▶ _WORK INSTRUCTIONS_
Extract all lines in the data that contain the word "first".

▶ _RAW DATA_
◇ ◇ ◇ ◇ ◇ ◇ ◇
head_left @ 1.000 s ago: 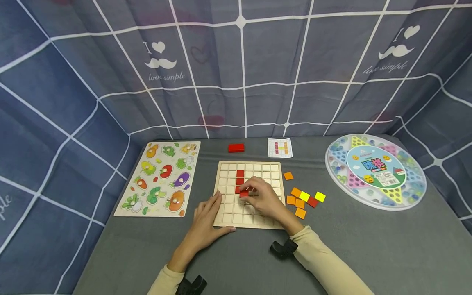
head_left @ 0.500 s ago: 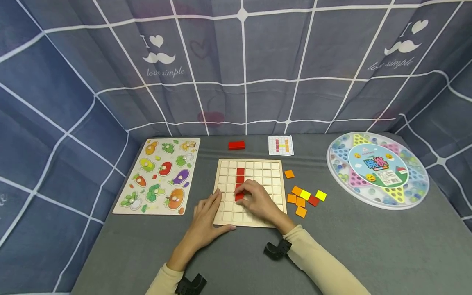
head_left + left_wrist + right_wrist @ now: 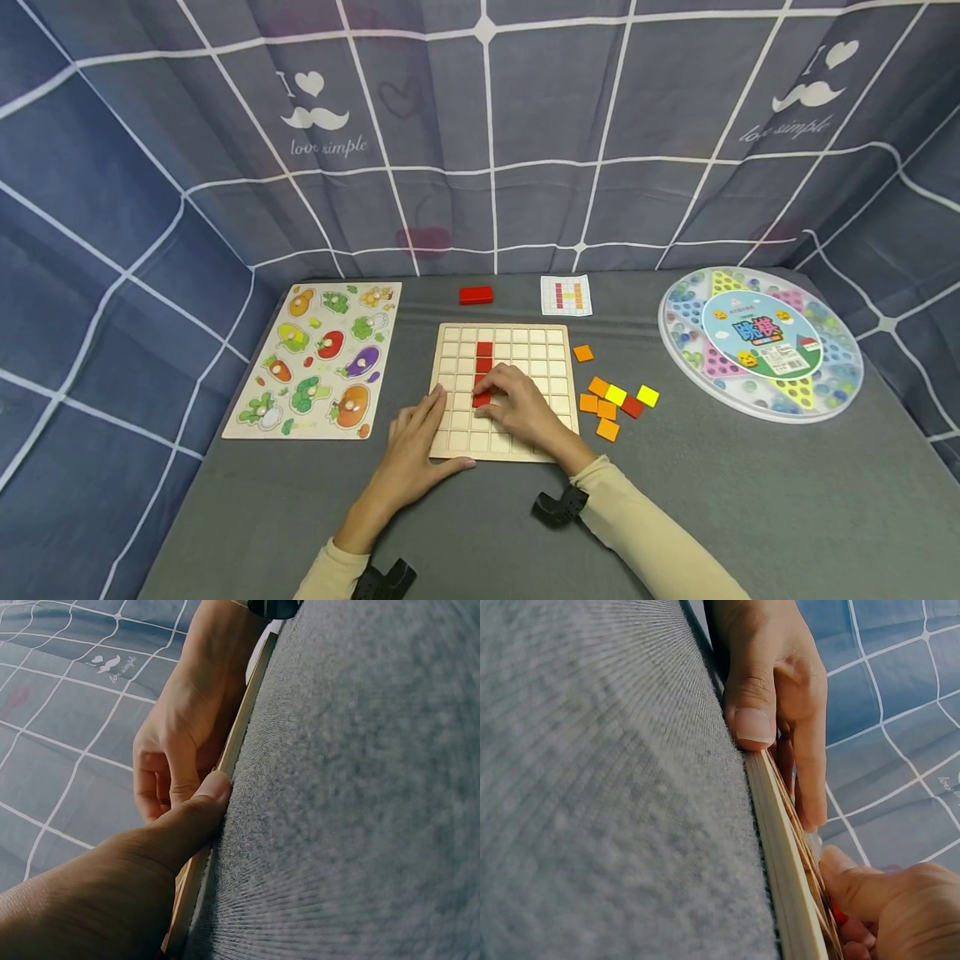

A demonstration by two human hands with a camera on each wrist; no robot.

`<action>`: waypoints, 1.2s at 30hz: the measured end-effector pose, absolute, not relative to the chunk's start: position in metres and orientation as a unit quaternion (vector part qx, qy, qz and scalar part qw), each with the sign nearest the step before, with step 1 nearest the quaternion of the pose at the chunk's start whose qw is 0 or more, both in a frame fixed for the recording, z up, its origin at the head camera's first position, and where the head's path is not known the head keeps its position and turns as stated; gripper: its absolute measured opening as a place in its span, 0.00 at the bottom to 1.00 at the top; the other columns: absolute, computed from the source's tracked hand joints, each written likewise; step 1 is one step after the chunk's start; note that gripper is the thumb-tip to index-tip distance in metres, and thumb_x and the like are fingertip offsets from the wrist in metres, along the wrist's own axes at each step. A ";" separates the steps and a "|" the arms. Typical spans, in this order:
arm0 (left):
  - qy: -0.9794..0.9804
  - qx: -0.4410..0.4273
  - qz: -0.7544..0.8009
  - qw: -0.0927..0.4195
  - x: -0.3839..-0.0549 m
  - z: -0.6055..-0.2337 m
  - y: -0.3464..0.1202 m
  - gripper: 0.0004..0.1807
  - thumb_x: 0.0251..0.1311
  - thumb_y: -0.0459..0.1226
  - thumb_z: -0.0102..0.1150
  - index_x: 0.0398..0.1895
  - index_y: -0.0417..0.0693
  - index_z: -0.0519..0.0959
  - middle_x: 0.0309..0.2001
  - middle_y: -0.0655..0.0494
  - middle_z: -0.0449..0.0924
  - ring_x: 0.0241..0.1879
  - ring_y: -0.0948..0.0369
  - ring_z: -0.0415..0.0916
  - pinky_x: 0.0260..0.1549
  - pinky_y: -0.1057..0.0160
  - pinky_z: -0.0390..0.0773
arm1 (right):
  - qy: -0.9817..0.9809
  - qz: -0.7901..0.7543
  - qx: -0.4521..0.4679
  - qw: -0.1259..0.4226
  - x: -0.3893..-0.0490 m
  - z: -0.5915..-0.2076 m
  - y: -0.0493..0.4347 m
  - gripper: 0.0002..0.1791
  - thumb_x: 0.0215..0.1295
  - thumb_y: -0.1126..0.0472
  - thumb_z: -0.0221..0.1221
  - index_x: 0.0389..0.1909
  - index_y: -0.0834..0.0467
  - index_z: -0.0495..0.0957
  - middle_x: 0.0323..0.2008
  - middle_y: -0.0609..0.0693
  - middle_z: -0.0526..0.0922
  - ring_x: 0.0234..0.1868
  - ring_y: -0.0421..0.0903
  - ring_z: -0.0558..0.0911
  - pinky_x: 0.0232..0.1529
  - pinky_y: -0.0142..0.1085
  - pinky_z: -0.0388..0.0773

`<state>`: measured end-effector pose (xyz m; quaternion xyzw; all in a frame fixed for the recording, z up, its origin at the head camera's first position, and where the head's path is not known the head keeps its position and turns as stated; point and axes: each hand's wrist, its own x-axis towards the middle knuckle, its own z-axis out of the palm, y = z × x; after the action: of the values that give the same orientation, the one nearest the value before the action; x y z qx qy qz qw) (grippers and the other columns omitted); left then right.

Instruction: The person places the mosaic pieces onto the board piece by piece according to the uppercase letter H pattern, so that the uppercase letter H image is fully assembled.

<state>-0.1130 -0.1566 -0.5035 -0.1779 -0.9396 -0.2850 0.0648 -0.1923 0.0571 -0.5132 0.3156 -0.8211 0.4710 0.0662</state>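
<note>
A wooden grid board [image 3: 451,354] lies on the grey cloth, with a column of red square tiles [image 3: 484,357] set in its squares. At the lower end of that column, my right hand [image 3: 525,408] pinches a red tile [image 3: 481,401] between thumb and forefinger; the fingers partly cover the tiles there. My left hand [image 3: 411,450] rests at the board's near left corner, fingers along the left side. In the left wrist view its thumb [image 3: 214,787] presses on the board's near edge. A bit of red shows under the right hand [image 3: 885,900] in the right wrist view.
Loose orange tiles [image 3: 608,430], yellow tiles [image 3: 648,396] and a red tile [image 3: 632,406] lie right of the board. Behind it are a red block [image 3: 476,296] and a pattern card [image 3: 566,296]. A vegetable puzzle board [image 3: 315,358] lies left, a round game box [image 3: 761,342] right.
My right hand has moved slightly left and down, bringing the red tile from over the board into line at the column's lower end. The left hand stays at the board's corner.
</note>
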 end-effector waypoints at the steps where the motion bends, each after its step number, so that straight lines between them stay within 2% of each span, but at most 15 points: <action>1: -0.940 -0.178 -0.284 0.066 -0.113 -0.503 -0.157 0.59 0.44 0.56 0.75 0.76 0.42 0.56 0.75 0.46 0.57 0.56 0.49 0.63 0.56 0.45 0.60 | -0.821 0.471 0.316 0.066 -0.192 -0.513 0.057 0.12 0.52 0.63 0.73 0.37 0.54 0.83 0.37 0.44 0.80 0.42 0.40 0.76 0.47 0.35 0.74; 8: -0.940 -0.182 -0.280 0.070 -0.112 -0.505 -0.157 0.59 0.43 0.57 0.75 0.76 0.42 0.56 0.76 0.47 0.57 0.57 0.48 0.63 0.56 0.45 0.60 | -0.823 0.472 0.311 0.058 -0.191 -0.515 0.057 0.10 0.54 0.64 0.71 0.37 0.53 0.83 0.37 0.42 0.80 0.41 0.39 0.75 0.46 0.34 0.74; 16: -0.939 -0.181 -0.283 0.072 -0.113 -0.506 -0.157 0.60 0.42 0.57 0.75 0.76 0.43 0.56 0.76 0.47 0.56 0.57 0.49 0.63 0.56 0.43 0.60 | -0.818 0.471 0.322 0.077 -0.190 -0.516 0.057 0.10 0.55 0.67 0.71 0.36 0.54 0.83 0.37 0.44 0.80 0.41 0.40 0.75 0.45 0.34 0.74; 24: -0.936 -0.171 -0.298 0.070 -0.110 -0.506 -0.156 0.60 0.41 0.57 0.76 0.75 0.41 0.57 0.75 0.46 0.57 0.67 0.45 0.57 0.62 0.39 0.57 | -0.827 0.462 0.315 0.069 -0.189 -0.516 0.055 0.09 0.55 0.66 0.70 0.36 0.53 0.84 0.38 0.44 0.80 0.41 0.40 0.75 0.45 0.35 0.73; 36: -0.939 -0.165 -0.296 0.064 -0.112 -0.506 -0.155 0.60 0.42 0.58 0.75 0.76 0.42 0.56 0.76 0.48 0.56 0.69 0.45 0.55 0.64 0.39 0.55 | -0.823 0.462 0.321 0.080 -0.190 -0.517 0.057 0.09 0.57 0.67 0.69 0.37 0.53 0.84 0.38 0.43 0.80 0.42 0.41 0.76 0.47 0.36 0.73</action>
<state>-0.1116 -0.1550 -0.5062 -0.1651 -0.9387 -0.2960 0.0638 -0.1900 0.0574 -0.5170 0.3208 -0.8229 0.4622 0.0797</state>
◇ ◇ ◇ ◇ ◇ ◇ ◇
▶ _WRITTEN SOLUTION_
`<action>`: waypoints, 1.2s at 30hz: the measured end-effector pose, absolute, not relative to the chunk's start: position in metres and orientation as a unit quaternion (vector part qx, qy, qz and scalar part qw), each with the sign nearest the step before, with step 1 nearest the quaternion of the pose at the chunk's start whose qw is 0 or more, both in a frame fixed for the recording, z up, its origin at the head camera's first position, and where the head's path is not known the head keeps its position and turns as stated; gripper: its absolute measured opening as a place in its span, 0.00 at the bottom to 1.00 at the top; the other columns: absolute, computed from the source's tracked hand joints, each written likewise; step 1 is one step after the chunk's start; note that gripper is the thumb-tip to index-tip distance in metres, and thumb_x and the like are fingertip offsets from the wrist in metres, along the wrist's own axes at each step. A ";" separates the steps and a "|" the arms. Typical spans, in this order:
`<state>`: measured end-effector pose (xyz m; quaternion xyzw; all in a frame fixed for the recording, z up, its origin at the head camera's first position, and where the head's path is not known the head keeps its position and turns as stated; point and axes: each hand's wrist, its own x-axis towards the middle knuckle, its own z-axis out of the palm, y = z × x; after the action: of the values that give the same orientation, the one nearest the value before the action; x y z qx qy qz qw) (grippers and the other columns omitted); left then right.

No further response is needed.